Alumilite says 1 drop per oz. I'm mixing 36 oz (**note**: alumilite products should be mixed 1:1 ratio by weight. **End of note** **Note acknowledged**) (Barry knows what I did here). I'm not going to count. I add the dye and pearl ex to the A side (18 oz) and mix until I'm happy with it.

Reactions: Like 1


----------



## Reiddog1 (May 1, 2014)

Whoa, whoa, whoa!!!!!!!!!! Isn't this blank supposed to be BLUE!!!!!!! Yes, it was going to be blue, I wanted it to be blue. When the wife found out what I was doing, she claimed said peppermill in-work. She wants it red to match our kitchen. I wanted blue, she wanted red!! She feeds me, does my laundry, puts up with me, and... well, you know, so guess what? She wins!! Hope nobody minds my color change... happy wife, happy life and all!! 

Back to the casting.

Reactions: Like 1 | Agree 1 | Funny 6


----------



## Reiddog1 (May 1, 2014)

When happy with part A, add equal amount of part B (remember the note). I like to pour into a small cup for measuring on the scale, then add to part A. Kinda a waste of a cup but well worth the insurance. *** Mix thoroughly*** Scrape the sides and the bottom as well. I mix for about 2 minutes (swag).



I like to mix with these things. I have no idea what it's called, but they're awesome.
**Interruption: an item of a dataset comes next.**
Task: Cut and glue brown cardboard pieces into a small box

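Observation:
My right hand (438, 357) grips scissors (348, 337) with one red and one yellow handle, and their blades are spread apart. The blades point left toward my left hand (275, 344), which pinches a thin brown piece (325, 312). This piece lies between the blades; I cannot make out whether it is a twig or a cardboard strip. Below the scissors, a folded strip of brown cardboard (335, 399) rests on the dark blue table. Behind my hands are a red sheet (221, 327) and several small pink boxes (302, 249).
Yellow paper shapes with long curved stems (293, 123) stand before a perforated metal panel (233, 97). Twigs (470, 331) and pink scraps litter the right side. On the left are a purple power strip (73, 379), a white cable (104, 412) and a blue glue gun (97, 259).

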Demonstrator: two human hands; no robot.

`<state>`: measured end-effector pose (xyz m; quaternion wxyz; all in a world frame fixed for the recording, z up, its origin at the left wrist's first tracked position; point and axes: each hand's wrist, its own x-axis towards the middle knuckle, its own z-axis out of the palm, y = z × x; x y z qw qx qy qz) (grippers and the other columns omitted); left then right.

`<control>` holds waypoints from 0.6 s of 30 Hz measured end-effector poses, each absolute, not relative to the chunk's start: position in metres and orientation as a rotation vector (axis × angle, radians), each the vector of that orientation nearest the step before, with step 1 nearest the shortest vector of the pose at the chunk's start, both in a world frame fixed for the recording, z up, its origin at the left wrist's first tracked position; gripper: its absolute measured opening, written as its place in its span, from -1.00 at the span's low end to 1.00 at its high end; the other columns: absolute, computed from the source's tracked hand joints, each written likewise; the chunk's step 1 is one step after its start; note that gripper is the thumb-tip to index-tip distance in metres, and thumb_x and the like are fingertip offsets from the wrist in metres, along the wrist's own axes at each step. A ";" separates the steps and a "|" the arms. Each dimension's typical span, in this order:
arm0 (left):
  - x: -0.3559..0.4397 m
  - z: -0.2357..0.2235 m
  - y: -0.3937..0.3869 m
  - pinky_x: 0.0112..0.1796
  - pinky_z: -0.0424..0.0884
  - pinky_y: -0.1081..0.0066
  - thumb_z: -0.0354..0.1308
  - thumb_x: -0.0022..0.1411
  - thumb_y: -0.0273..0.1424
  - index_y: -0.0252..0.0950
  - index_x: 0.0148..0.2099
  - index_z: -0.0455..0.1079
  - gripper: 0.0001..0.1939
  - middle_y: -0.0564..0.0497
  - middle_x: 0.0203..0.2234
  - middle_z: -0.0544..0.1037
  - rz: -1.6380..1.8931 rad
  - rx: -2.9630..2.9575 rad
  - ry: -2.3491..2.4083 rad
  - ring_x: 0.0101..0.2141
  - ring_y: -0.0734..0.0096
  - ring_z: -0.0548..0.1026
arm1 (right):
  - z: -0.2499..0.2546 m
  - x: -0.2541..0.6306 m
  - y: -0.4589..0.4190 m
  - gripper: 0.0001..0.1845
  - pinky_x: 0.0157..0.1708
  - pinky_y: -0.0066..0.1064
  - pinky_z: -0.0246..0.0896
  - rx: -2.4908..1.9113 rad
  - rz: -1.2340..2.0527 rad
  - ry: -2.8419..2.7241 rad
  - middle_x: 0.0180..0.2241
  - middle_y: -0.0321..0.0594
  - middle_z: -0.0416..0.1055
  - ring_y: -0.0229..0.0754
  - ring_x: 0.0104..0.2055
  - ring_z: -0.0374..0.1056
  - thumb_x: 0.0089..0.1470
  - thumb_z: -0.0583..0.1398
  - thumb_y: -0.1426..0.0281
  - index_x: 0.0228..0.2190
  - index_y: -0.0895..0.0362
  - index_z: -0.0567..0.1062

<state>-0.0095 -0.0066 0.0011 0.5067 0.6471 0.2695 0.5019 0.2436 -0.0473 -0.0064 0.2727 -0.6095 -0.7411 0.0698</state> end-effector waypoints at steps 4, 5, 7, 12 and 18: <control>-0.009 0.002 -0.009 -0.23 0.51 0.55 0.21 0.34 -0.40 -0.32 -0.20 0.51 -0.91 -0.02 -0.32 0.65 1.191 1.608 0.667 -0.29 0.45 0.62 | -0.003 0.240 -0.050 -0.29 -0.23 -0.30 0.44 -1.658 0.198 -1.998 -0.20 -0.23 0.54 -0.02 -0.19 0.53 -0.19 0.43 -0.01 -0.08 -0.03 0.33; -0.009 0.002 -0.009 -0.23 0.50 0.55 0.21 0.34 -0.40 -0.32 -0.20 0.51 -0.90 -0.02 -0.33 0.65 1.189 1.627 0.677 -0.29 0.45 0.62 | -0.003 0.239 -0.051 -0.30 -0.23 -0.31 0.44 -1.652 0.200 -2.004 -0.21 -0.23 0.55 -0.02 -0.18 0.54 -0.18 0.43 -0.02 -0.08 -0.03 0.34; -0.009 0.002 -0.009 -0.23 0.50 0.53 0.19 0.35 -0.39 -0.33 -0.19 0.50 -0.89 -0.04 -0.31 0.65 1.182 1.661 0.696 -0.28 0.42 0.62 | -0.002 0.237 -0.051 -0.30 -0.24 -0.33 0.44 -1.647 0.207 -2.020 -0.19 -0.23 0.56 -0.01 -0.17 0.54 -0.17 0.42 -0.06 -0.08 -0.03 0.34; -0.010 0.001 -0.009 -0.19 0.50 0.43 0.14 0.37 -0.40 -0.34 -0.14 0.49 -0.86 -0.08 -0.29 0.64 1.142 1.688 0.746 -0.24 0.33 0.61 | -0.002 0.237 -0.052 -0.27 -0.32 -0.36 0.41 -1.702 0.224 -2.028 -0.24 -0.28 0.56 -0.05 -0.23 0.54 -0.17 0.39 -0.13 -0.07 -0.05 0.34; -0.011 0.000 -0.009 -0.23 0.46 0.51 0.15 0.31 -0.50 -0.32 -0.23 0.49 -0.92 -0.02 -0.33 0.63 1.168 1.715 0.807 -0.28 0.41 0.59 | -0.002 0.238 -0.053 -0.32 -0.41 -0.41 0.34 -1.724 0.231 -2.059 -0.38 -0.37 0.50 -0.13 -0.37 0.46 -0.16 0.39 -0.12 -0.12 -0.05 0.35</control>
Pour in mold, then give the resin a little swirl with a craft stick. You have about 4 min (as of now) to get it in the pressure pot and under pressure.


----------



## Reiddog1 (May 1, 2014)

Here's my little "mold shelf". Built from scrap to the internal dimensions of my pressure pot. Trust me, this thing is handy. (Tip: put some wax paper or tape on the shelf so "when" you spill a little resin, it doesnt soak into the wood and create a bump.) Make sure your shelf is level when you build one!!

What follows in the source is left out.